The problem: All lines below containing the string "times" are to be copied.

Record excerpts:
--- START ---
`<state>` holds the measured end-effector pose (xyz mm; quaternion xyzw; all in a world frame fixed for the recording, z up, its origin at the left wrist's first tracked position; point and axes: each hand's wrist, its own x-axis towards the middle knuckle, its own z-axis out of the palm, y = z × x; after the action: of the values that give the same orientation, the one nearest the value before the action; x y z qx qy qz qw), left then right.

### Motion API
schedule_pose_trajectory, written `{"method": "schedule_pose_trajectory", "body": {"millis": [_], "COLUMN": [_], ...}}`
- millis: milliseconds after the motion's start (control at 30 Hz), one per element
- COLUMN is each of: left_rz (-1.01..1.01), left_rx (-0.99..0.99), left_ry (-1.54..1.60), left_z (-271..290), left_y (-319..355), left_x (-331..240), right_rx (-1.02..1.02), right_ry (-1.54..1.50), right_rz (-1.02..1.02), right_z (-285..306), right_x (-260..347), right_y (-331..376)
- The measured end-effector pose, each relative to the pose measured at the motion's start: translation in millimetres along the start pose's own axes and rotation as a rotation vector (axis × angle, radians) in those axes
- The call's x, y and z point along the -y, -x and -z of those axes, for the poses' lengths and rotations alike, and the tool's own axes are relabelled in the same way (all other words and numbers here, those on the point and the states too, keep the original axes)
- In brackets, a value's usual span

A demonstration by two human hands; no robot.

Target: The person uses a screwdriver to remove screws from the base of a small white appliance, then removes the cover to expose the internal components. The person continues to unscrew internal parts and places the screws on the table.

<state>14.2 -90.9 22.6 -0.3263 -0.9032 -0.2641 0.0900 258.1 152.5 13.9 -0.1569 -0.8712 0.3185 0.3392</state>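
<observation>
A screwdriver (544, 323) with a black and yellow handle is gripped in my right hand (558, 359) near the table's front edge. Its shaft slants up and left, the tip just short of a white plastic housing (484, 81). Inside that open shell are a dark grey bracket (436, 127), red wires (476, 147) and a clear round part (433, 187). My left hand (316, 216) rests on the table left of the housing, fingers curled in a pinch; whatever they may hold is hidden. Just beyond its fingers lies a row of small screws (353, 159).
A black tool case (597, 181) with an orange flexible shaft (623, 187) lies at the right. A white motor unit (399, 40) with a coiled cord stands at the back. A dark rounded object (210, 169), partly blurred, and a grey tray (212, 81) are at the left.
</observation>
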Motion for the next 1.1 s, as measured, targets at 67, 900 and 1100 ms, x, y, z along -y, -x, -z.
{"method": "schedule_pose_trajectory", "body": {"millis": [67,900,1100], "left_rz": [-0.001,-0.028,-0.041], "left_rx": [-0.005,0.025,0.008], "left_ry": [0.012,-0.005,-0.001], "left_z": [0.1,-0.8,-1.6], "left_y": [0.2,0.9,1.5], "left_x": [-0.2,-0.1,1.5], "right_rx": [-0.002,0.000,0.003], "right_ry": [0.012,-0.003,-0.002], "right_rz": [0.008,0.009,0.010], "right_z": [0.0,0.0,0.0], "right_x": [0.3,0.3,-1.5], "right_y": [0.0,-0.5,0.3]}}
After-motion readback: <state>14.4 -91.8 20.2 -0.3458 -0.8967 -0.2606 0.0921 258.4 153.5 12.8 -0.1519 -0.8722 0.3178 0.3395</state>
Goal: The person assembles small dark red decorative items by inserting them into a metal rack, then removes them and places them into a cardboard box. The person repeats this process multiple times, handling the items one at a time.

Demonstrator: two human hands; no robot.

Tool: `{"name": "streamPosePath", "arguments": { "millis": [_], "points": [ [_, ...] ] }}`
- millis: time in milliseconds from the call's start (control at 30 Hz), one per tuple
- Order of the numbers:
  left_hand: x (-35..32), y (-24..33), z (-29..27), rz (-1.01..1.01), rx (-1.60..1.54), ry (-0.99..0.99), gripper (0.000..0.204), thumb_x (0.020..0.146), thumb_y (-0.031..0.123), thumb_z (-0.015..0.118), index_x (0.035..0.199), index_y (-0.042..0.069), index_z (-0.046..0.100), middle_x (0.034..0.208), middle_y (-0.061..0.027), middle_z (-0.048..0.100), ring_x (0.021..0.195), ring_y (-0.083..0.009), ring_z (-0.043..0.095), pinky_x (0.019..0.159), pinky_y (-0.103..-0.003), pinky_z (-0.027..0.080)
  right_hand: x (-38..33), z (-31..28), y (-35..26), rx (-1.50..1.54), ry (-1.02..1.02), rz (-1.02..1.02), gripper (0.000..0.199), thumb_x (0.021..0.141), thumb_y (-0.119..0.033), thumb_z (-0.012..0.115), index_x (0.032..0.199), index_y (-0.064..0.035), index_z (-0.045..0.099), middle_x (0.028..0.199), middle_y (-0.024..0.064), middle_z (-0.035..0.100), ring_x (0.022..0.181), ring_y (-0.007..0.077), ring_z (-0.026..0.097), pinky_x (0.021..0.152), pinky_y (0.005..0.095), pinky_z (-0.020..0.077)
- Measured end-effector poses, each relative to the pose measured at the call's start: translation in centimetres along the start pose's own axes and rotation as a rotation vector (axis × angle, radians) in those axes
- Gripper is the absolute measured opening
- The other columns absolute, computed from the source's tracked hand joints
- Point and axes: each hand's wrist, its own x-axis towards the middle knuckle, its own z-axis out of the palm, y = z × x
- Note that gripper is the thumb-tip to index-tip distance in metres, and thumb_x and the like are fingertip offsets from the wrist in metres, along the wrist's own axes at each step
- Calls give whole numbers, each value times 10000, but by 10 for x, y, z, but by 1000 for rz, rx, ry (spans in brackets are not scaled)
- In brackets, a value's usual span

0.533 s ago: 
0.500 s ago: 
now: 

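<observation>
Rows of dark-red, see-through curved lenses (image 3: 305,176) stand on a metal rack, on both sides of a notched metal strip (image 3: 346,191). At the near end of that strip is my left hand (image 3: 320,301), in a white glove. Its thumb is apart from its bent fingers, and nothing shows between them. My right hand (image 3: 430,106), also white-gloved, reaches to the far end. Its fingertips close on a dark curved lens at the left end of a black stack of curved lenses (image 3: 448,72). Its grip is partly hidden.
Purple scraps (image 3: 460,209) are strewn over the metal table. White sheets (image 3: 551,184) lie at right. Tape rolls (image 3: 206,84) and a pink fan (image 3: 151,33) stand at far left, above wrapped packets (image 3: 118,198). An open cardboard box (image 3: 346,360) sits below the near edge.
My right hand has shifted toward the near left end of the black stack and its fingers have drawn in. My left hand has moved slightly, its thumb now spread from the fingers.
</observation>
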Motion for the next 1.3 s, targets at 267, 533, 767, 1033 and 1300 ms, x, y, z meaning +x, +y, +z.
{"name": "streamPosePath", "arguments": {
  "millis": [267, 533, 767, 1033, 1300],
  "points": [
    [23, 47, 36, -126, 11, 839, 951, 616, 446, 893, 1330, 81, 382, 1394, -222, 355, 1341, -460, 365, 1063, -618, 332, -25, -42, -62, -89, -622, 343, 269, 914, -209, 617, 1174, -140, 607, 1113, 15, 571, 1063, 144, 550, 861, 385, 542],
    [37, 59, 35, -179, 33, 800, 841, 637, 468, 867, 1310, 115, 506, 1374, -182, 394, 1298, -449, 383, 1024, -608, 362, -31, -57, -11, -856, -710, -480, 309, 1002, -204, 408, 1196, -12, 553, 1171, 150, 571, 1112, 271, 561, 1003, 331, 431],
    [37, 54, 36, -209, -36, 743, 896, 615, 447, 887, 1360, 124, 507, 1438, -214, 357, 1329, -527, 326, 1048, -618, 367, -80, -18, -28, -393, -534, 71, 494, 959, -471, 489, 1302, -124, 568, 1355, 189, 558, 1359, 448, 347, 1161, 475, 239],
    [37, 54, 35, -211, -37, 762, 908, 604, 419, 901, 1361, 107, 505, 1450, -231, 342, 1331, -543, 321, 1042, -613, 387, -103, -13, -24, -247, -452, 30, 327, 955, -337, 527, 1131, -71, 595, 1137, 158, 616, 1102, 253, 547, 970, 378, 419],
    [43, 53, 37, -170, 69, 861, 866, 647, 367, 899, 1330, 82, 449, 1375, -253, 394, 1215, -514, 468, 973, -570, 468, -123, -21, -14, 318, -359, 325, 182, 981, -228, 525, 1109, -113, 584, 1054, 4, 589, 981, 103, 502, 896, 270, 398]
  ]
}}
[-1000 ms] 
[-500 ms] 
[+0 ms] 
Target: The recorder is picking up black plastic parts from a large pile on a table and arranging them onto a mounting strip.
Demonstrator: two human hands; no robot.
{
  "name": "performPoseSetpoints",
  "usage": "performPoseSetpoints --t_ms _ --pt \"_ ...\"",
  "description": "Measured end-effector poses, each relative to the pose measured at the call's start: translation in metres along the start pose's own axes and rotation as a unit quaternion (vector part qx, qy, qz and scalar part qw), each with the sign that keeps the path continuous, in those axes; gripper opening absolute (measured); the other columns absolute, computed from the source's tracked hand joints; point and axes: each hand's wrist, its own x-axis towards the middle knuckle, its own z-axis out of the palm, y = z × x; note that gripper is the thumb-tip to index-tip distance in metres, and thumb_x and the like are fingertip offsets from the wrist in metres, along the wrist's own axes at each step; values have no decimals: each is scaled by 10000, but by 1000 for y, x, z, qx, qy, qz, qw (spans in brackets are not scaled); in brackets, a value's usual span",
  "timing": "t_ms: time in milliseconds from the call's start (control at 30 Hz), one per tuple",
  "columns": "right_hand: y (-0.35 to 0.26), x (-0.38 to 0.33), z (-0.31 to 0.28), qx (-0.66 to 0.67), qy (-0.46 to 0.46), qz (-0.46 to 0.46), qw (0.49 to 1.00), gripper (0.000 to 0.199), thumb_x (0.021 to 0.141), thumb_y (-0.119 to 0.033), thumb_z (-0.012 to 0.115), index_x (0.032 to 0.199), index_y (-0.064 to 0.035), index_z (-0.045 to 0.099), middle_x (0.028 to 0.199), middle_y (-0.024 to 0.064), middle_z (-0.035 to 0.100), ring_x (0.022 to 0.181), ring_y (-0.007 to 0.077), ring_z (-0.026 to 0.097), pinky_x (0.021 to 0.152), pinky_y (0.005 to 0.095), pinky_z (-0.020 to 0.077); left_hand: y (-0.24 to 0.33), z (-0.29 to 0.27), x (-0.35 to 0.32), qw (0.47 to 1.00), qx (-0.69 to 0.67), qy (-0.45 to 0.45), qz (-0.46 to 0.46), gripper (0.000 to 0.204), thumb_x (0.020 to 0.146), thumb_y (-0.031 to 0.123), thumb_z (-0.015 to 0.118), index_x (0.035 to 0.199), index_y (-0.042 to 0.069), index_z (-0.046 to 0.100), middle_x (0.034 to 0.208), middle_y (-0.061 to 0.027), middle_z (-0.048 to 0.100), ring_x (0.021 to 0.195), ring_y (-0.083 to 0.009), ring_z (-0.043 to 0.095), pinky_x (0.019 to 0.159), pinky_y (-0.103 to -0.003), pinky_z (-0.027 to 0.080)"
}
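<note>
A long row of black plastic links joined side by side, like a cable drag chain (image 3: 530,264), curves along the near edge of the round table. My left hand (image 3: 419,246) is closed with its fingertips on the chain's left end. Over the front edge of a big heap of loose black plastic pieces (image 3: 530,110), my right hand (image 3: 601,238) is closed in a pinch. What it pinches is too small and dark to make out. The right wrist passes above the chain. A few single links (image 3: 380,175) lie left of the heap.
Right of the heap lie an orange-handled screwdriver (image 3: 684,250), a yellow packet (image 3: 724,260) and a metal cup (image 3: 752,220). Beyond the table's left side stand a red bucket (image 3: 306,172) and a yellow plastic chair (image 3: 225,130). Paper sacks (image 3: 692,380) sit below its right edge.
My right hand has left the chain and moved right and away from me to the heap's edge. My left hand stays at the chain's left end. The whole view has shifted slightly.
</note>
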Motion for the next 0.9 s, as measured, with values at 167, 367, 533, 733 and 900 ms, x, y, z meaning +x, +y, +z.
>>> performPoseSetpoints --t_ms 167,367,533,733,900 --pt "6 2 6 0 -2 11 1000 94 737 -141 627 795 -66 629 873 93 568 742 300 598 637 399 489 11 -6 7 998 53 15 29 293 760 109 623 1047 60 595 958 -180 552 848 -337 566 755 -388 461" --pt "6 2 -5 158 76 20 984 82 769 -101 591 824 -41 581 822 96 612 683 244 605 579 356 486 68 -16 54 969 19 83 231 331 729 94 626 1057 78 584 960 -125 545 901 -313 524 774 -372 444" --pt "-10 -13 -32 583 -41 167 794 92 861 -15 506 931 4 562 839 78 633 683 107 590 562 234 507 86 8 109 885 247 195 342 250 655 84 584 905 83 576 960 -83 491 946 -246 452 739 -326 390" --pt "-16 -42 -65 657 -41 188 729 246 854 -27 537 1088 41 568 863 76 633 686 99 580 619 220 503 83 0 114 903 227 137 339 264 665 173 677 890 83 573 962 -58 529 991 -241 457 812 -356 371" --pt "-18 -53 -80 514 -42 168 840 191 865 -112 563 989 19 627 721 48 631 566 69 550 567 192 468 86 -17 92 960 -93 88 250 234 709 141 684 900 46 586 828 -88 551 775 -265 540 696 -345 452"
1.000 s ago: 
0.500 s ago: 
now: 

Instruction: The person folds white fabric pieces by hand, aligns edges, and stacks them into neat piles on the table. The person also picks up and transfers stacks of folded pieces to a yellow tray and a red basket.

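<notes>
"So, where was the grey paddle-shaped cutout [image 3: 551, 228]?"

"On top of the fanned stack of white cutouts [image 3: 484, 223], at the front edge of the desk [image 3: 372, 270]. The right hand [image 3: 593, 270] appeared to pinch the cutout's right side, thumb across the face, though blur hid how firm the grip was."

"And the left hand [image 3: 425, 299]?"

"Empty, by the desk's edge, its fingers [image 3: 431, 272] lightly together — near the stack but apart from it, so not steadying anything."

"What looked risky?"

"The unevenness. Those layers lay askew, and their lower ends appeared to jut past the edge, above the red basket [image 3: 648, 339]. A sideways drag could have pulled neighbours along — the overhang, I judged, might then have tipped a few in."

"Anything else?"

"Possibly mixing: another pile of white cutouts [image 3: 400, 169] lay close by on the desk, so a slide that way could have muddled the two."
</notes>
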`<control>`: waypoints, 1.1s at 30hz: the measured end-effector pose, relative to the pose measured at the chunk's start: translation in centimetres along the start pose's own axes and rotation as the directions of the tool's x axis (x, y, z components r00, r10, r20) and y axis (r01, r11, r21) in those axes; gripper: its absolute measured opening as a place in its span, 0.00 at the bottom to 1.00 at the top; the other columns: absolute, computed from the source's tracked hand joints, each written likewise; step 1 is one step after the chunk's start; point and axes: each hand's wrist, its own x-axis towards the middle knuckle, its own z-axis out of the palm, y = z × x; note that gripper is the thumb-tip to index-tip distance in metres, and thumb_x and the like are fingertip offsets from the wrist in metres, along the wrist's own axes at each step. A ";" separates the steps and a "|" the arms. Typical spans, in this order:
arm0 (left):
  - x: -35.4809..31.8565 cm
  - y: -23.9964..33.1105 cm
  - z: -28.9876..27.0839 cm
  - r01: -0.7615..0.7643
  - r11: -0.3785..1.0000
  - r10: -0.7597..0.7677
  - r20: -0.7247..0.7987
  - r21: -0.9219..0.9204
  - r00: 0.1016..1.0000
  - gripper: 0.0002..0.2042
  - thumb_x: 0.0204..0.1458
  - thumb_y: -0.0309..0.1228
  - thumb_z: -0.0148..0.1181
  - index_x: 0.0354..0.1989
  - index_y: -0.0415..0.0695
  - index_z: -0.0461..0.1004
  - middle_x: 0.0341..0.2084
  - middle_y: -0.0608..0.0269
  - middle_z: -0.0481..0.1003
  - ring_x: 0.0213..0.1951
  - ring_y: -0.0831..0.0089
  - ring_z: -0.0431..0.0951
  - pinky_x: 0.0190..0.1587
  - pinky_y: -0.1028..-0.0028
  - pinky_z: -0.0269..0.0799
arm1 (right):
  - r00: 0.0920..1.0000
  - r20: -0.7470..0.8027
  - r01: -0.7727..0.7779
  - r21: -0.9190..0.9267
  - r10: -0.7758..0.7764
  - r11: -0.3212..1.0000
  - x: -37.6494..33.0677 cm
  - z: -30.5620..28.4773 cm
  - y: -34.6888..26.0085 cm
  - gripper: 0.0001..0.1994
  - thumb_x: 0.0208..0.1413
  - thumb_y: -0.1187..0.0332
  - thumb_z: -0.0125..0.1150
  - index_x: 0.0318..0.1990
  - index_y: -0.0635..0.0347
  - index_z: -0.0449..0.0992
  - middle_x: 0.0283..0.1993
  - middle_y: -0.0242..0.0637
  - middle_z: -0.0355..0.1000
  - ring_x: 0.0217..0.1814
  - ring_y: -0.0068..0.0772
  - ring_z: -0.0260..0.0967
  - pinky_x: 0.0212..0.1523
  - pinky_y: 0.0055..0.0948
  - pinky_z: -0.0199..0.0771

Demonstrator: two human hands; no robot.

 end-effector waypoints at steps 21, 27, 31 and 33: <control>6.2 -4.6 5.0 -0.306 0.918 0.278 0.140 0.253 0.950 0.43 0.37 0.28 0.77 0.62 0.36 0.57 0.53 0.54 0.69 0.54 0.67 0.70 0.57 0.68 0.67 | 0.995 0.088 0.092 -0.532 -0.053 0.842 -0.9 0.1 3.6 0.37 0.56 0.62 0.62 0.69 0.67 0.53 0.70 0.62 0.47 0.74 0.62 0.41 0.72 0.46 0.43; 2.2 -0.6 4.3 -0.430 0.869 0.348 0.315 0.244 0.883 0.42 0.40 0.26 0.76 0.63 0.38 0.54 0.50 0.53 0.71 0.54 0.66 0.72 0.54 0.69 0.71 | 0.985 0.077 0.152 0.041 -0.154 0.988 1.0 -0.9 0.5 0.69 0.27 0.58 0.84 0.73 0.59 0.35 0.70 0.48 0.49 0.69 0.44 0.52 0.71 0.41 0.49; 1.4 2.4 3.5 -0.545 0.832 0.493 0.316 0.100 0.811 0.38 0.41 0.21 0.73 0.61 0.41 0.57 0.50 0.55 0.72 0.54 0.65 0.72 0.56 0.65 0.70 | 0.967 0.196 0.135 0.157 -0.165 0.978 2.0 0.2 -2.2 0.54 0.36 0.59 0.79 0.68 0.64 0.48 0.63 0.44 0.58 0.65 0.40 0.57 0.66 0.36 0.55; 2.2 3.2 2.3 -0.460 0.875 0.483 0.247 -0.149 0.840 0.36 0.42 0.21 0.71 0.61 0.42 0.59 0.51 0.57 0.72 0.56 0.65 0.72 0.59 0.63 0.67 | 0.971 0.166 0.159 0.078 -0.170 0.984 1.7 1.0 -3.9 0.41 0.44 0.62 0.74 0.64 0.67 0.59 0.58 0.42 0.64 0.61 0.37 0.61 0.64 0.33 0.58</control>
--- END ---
Task response:
Goal: The person assembles small dark red decorative items by inserting them into a metal rack, then removes them and places them into a cardboard box. The person repeats this process multiple times, handling the items one at a time.
- Calls give whole numbers, each value times 10000, but by 10 for x, y, z, but by 1000 for rz, rx, ry (spans in brackets are not scaled)

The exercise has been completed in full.